If $$d_1\alpha^2+\beta-\alpha^2 d_2=0$$ then $(1)$ can be written as
$$a_{n+2}+\frac{\beta}{\alpha}a_{n+1}=\bigg(\alpha n+\alpha d_1+\frac{\beta}{\alpha}\bigg)\bigg(a_{n+1}+\frac{\beta}{\alpha}a_n\bigg)$$
This is of the form
$$c_{n+1}=(qn+r)c_n$$
which is easy to solve.

Your second example $(\alpha, \beta, d_1, d_2) = (1, -1, 1, 0)$ satisfies $d_1\alpha^2+\beta-\alpha^2 d_2=0$, so we get
$$a_{n+2}-a_{n+1}=n(a_{n+1}-a_n)$$
which can be written as
$$\frac{b_{n+1}}{b_n}=n$$
where
$$b_n=a_{n+1}-a_n$$
So, we get
$$b_{n}=\frac{b_n}{b_{n-1}}\times\frac{b_{n-1}}{b_{n-2}}\times\cdots\times\frac{b_2}{b_1}\times b_1=b_1\prod_{j=1}^{n-1}j=(a_2-a_1)(n-1)!$$
Now, we get
$$a_{n+1}-a_{n}=(a_2-a_1)(n-1)!$$
from which
$$\color{red}{a_n=a_1+(a_2-a_1)\sum_{j=0}^{n-2}j!}$$
follows for $n\ge 2$.
A: You might want to look into Petkovsek's algorithm which algorithmically solves linear recurrence equations with polynomial coefficients. Maple might also use this (or for instance van Hoeij's algorithm).
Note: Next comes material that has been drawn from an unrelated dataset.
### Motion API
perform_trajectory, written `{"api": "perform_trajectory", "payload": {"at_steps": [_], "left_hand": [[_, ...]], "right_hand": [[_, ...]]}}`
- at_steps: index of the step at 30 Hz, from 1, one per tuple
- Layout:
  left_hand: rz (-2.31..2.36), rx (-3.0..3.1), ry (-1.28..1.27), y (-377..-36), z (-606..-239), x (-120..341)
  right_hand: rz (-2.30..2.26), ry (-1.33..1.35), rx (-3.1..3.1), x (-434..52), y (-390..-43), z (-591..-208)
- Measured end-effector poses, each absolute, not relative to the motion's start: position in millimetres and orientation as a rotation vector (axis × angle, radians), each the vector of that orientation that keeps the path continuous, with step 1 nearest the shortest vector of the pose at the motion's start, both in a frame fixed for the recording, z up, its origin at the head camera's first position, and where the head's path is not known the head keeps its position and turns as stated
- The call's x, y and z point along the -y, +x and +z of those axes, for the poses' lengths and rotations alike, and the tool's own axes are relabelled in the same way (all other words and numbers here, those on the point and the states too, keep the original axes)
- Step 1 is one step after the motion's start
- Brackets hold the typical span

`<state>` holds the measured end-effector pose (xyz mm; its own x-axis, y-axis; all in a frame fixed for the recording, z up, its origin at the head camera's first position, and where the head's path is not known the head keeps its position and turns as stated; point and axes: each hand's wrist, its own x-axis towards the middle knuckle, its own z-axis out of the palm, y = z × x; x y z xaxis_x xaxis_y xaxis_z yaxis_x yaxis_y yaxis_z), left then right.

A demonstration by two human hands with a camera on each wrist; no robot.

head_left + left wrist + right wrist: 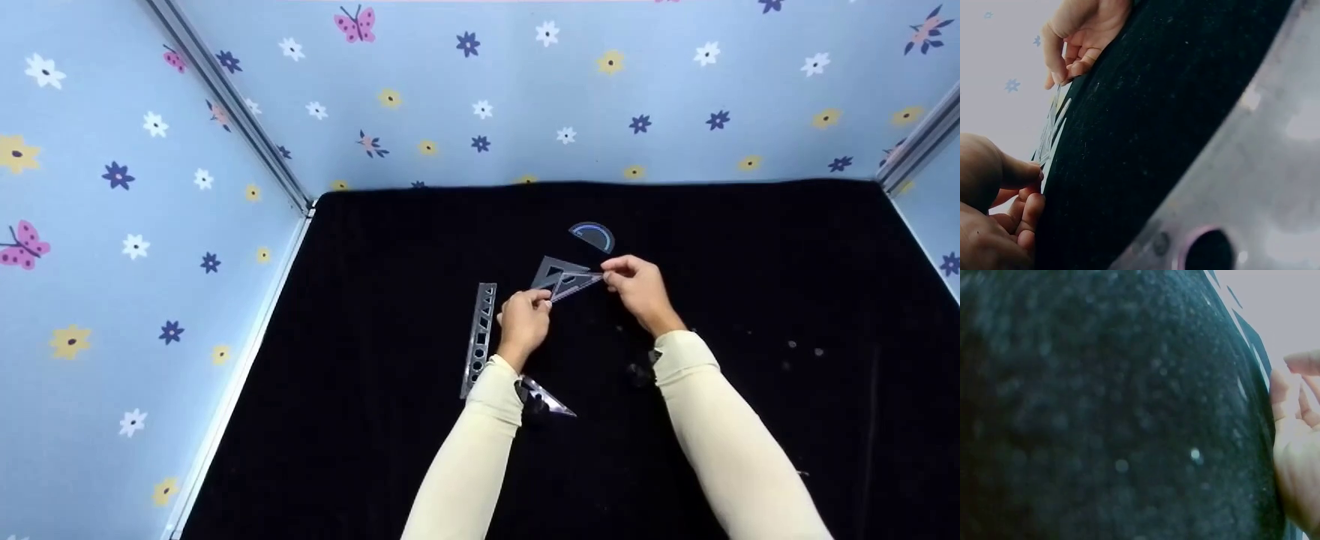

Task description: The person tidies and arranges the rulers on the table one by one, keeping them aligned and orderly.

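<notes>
Both hands share a small clear plastic triangular set square (pixel 577 285) over the middle of the black cloth-covered tabletop (pixel 375 375). The left hand (pixel 525 321) pinches its near left corner between thumb and finger; the right hand (pixel 641 289) pinches its right corner with thumb and fingertips, the other fingers curled in. A second clear plastic triangular set square (pixel 543 271) lies just beyond, partly overlapped by the first; whether the two touch is hard to tell.

Nearer the tabletop's far edge, just beyond the right hand, is a half-round transparent protractor (pixel 596 234) with a blue curved line. A long clear plastic ruler (pixel 473 341) with a row of cut-out shapes lies left of the left hand, well in from the tabletop's left edge, one end towards the far edge. Beside the left wrist, on the near side, a shiny clear plastic pointed piece (pixel 555 401) shows, partly hidden by the arm. Cream sleeves (pixel 742 442) cover both forearms. Pale blue walls (pixel 510 75) patterned with flowers and butterflies rise beyond the far and left edges.
</notes>
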<state>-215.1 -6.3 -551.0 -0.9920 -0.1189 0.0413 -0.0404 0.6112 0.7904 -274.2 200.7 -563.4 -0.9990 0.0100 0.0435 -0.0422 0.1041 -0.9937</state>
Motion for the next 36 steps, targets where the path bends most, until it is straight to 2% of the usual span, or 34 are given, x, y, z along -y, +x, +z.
{"api": "perform_trajectory", "payload": {"at_steps": [18, 29, 36], "left_hand": [[-1.379, 2.724, 0.119, -217, -550, 5], [-1.624, 2.641, 0.103, -219, -540, 20], [-1.627, 2.652, 0.080, -217, -538, 19]], "right_hand": [[1.888, 0.007, 2.346, -191, -274, -549], [1.945, 0.053, 2.338, -181, -245, -512], [2.165, -0.019, 2.211, -190, -249, -532]]}}
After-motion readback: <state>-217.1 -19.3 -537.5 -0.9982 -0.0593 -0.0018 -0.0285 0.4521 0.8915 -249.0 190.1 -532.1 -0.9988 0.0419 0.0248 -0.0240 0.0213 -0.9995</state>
The problem with these algorithms is, that they can "only" compute hypergeometric solutions. A sequence $a(n)$ is called hypergeometric if $a(n+1)/a(n)$ is rational. Every hypergeometric sequence $a(n)$ therefore looks like
$$ a(n) = c r(n) z^n \Gamma(n- \xi_1) \cdots \Gamma(n-\xi_k)$$
where $c$ and $z$ are constant, $r(n)$ is rational and $\xi_i$ are also constants. If your solution $a(n)$ does not have such a form, then Petkovsek's algorithm will not find it. There are slight generalizations of hypergeometric sequences (e.g. D'Alembertian) for which there also exist algorithms but I do not know if Maple implements any of these. 
Petkovsek's algorithm is actually not so complicated and for small examples (as your example) you can still go through the algorithm (or at least some iterations) by hand and see what it does.
Most of these things are written in the book A=B by Petkovsek, Wilf and Zeilberger which can be legally downloaded for free.